The operation of data and instructions in the CPU

    The components and basic principles of the CPU have been introduced to you just now. Now, let's take a look at how data runs in the CPU. We know that data flows from the input device through the memory, waiting for the processing of the CPU. The information to be processed is stored in bytes, that is, stored in 8-bit binary numbers or 8-bit units. This information can be data or instruction. Data can be binary representation of characters, numbers or colors, etc. Instructions tell the CPU what to do with the data, such as adding, subtracting, or shifting.

 

    We assume that the data in memory is the simplest raw data. First, the instruction pointer (Instruction Pointer) notifies the CPU to place the instruction to be executed at the storage location in memory. Because each storage unit in the memory has a number (called an address), the data can be taken out according to these addresses and sent to the control unit through the address bus. The instruction decoder takes the instruction from the instruction register IR and translates it into the CPU Executable form, which then decides what operations are necessary to complete the instruction, which will tell the arithmetic logic unit (ALU) when to compute, the instruction reader when to fetch the value, the instruction decoder when to translate the instruction, etc. .

 

    If the data is sent to the ALU, the data will perform the arithmetic and various other operations specified in the instruction. When the data is processed, it will be returned to the register, and the data will be continued to run through different instructions or sent to the data buffer through the DB bus.

 

    Basically, this is how the CPU performs the three basic tasks of reading data, processing data, and writing data to memory. But in the usual case, an instruction can contain many operations performed in a clear order, the job of the CPU is to execute these instructions, and when an instruction is completed, the CPU's control unit in turn tells the instruction reader to read the next instruction from memory to execute. This process is repeated in rapid succession, rapidly executing one instruction after another, producing the result you see on the monitor. It is easy to think that while processing so many instructions and data, due to the data transfer time difference and the CPU processing time difference, there will definitely be chaotic processing. To ensure that each operation happens on time, the CPU needs a clock, and the clock controls every action the CPU performs. The clock is like a metronome, it pulses continuously, determining the pacing and processing time of the CPU, which is the nominal speed of the CPU we are familiar with, also known as the main frequency.
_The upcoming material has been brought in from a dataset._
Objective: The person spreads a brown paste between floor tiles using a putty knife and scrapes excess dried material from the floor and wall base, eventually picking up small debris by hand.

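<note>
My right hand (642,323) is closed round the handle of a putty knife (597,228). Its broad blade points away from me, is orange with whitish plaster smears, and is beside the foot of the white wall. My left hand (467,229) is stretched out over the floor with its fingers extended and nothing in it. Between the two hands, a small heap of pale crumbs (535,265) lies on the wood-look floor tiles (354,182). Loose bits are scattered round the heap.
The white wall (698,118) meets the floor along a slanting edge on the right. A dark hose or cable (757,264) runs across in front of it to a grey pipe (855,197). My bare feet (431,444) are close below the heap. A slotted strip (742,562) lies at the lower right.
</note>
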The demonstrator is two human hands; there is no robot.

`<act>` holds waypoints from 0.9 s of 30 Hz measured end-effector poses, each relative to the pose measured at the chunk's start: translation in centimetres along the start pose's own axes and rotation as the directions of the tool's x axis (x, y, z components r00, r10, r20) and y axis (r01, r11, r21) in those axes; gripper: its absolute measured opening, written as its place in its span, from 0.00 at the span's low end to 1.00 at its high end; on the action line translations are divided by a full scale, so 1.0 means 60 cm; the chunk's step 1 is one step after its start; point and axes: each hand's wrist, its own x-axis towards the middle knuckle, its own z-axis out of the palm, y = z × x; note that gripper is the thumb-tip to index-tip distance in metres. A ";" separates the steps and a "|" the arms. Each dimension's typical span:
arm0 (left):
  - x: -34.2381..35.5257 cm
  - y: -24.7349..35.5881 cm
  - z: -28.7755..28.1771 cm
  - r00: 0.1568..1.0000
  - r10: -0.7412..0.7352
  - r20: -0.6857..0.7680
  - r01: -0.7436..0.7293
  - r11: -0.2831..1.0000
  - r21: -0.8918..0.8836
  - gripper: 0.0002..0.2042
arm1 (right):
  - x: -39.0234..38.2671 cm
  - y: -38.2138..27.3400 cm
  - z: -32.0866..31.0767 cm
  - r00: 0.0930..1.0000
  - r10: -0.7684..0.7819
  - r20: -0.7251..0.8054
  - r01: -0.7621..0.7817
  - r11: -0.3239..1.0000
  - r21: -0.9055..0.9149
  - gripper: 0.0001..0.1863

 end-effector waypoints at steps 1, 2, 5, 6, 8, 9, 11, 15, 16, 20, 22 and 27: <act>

The higher the main frequency value, the faster the CPU works, so you can pay attention to this indicator when you go to buy a computer Smile.

 

How to Improve CPU Work Efficiency

    Since the main job of the CPU is to execute instructions and process data, work efficiency will become the most important content of the CPU. Therefore, this has also become a competitive condition for major CPU manufacturers. Each CPU manufacturer also tries its best to make the CPU process data faster. quick.

 

    According to the internal operation structure of the CPU, some manufacturers add another arithmetic logic unit (ALU) in the CPU, or set up another floating point unit (FPU) to process very large and very small data, so that This greatly speeds up the speed of data manipulation.

 

    In terms of execution efficiency, some manufacturers improve the execution speed of instructions by executing instructions in a pipeline manner or in a manner of almost parallel work. We just mentioned that the execution of instructions requires many independent operations, such as instruction fetching and decoding. Originally, the CPU had to execute all the previous instructions before executing the next instruction, but now distributed circuits perform operations individually. That is, when this part of the circuit completes one piece of work, the second piece of work immediately occupies the circuit, which greatly increases the efficiency of execution.

 

    In addition, in order to make the connection between instructions more accurate, the current CPU usually uses multiple prediction methods to control the execution of instructions more efficiently.